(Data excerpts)
┌────────

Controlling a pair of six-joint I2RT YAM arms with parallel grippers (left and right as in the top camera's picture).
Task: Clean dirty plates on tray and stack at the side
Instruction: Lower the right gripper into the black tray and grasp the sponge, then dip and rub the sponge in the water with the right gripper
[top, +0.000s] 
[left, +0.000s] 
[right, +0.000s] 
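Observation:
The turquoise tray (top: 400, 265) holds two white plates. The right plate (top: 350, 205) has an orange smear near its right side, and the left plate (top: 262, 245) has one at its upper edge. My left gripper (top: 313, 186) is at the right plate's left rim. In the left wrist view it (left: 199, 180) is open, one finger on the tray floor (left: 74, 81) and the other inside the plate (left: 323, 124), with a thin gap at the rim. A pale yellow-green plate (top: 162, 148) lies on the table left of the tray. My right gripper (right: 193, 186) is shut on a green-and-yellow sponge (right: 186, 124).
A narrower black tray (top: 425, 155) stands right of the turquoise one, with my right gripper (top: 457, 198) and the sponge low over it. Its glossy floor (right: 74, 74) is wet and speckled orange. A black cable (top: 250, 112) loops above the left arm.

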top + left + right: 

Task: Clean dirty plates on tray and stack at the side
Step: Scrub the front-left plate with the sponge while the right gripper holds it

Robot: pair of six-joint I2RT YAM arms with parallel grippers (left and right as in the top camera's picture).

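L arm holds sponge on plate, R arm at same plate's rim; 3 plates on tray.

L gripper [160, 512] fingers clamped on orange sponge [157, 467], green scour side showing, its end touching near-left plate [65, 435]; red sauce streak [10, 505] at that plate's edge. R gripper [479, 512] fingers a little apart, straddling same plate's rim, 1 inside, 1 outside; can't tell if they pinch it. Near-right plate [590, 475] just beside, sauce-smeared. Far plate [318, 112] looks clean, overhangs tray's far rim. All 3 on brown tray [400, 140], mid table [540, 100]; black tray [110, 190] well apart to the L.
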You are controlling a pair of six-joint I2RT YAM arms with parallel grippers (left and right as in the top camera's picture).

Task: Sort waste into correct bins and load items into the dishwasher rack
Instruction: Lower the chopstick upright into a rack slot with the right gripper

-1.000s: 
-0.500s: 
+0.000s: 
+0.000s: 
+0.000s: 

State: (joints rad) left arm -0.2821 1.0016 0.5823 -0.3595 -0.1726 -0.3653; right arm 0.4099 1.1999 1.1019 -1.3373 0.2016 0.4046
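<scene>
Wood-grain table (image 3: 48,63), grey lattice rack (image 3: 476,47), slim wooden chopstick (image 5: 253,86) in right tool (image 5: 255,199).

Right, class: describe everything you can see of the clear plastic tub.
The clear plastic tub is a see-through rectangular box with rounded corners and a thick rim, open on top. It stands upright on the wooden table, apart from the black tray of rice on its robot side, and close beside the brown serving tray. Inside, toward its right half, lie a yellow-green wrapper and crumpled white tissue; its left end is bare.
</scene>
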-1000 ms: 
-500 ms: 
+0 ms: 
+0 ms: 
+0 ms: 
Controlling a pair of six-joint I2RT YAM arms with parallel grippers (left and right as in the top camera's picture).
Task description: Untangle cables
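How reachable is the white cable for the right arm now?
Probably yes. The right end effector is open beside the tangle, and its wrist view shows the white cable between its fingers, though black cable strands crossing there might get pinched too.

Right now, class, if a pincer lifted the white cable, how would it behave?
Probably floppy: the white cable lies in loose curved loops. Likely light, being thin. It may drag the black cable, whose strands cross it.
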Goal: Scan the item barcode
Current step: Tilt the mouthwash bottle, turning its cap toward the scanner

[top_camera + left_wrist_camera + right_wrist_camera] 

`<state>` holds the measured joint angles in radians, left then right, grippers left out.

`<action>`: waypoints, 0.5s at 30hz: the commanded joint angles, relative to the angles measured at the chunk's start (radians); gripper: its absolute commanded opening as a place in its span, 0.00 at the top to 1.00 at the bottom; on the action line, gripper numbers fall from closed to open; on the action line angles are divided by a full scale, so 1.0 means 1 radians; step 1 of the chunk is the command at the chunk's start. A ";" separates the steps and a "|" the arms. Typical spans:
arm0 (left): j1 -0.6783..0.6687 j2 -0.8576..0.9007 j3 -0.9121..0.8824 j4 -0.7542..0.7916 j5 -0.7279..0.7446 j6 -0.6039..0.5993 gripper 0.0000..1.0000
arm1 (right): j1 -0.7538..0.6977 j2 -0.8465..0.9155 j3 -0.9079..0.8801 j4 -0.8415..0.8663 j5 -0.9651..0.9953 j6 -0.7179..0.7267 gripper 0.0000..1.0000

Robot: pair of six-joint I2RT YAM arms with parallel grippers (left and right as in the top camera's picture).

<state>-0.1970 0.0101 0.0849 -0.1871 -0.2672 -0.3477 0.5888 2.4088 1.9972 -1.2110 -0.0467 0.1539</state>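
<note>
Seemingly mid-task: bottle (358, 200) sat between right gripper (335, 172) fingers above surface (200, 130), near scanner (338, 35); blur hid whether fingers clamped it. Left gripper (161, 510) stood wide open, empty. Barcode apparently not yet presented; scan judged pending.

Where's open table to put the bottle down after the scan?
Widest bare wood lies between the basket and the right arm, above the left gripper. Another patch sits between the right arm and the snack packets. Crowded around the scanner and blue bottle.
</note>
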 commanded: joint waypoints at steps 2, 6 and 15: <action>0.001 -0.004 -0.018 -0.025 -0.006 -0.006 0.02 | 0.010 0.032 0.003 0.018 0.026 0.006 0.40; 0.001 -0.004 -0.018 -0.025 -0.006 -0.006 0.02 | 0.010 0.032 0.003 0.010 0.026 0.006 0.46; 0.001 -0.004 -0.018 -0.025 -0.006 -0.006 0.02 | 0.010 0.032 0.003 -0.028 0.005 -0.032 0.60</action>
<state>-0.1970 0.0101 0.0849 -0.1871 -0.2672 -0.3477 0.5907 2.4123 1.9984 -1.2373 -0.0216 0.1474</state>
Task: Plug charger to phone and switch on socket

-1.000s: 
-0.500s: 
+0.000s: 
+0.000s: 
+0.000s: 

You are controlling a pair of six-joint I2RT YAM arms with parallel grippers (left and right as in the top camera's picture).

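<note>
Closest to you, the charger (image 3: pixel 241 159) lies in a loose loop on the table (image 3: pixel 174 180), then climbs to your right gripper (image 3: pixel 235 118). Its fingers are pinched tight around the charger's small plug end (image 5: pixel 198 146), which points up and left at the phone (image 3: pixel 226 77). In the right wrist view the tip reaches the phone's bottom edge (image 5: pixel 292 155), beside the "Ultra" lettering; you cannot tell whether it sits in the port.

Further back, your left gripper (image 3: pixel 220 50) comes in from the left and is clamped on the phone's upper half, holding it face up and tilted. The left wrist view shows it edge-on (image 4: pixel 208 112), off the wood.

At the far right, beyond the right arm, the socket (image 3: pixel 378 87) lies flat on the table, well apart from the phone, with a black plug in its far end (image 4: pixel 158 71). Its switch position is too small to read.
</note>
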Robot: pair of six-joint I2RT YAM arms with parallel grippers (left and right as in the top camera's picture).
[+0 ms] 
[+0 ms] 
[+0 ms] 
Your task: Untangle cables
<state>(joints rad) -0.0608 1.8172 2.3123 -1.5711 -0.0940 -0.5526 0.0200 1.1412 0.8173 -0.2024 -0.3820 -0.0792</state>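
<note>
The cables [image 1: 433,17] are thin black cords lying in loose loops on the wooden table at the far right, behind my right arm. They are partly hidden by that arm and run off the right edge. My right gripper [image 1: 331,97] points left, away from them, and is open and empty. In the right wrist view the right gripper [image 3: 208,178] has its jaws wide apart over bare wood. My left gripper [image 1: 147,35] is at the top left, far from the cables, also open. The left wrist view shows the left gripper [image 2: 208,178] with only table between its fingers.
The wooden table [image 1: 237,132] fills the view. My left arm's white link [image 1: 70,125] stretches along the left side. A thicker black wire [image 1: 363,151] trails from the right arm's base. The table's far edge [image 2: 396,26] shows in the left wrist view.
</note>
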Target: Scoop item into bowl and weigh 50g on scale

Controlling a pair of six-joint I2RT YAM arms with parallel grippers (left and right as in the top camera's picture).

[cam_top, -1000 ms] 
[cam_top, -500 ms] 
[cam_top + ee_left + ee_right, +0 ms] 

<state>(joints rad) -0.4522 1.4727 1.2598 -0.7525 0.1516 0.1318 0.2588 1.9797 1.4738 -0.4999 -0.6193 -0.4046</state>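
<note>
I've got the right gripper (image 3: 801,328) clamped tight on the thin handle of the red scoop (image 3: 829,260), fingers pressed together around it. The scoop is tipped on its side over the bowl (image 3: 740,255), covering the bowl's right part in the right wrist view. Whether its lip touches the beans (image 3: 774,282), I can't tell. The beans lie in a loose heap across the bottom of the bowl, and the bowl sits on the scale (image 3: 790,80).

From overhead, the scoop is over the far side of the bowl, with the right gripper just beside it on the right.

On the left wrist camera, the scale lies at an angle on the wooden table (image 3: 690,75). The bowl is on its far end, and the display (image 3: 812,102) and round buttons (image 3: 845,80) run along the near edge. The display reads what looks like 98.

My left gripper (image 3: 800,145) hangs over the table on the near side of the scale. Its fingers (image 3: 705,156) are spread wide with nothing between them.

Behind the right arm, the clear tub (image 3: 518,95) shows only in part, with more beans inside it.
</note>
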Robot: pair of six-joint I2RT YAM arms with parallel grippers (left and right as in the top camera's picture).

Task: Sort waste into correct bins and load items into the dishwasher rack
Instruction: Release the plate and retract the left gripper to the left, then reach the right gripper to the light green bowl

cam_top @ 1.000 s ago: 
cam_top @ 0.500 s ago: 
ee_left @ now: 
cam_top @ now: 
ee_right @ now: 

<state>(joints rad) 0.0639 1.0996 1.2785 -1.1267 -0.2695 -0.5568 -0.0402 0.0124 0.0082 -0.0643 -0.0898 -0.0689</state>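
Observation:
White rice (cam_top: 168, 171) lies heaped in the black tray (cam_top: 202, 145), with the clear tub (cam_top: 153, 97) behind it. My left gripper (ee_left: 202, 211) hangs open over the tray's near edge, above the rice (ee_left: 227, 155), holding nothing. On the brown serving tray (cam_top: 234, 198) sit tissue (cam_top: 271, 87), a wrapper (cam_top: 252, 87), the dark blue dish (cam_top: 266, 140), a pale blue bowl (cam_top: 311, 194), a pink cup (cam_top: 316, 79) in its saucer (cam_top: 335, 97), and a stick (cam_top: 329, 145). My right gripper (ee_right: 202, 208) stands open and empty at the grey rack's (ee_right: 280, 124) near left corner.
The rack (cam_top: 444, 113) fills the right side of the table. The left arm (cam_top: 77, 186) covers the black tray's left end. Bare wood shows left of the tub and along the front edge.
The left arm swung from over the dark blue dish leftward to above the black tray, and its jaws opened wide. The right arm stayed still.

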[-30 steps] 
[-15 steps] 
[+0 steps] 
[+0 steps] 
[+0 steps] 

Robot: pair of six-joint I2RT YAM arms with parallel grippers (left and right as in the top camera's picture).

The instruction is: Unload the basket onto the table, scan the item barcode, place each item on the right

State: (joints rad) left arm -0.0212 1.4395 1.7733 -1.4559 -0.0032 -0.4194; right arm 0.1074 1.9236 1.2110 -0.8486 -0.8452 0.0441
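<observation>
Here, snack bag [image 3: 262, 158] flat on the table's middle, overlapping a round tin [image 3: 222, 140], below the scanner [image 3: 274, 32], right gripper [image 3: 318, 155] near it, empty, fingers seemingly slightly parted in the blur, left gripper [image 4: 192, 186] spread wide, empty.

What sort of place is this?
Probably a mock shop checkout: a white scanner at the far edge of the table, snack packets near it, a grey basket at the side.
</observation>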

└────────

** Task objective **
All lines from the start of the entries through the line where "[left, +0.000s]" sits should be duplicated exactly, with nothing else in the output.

** Result of this exercise **
Controlling a pair of six-joint I2RT YAM arms with parallel grippers (left and right as in the top camera's picture).
Task: Clean dirty plates on tray and stack at the side
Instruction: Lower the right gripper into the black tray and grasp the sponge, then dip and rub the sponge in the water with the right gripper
[top, +0.000s] 
[left, +0.000s] 

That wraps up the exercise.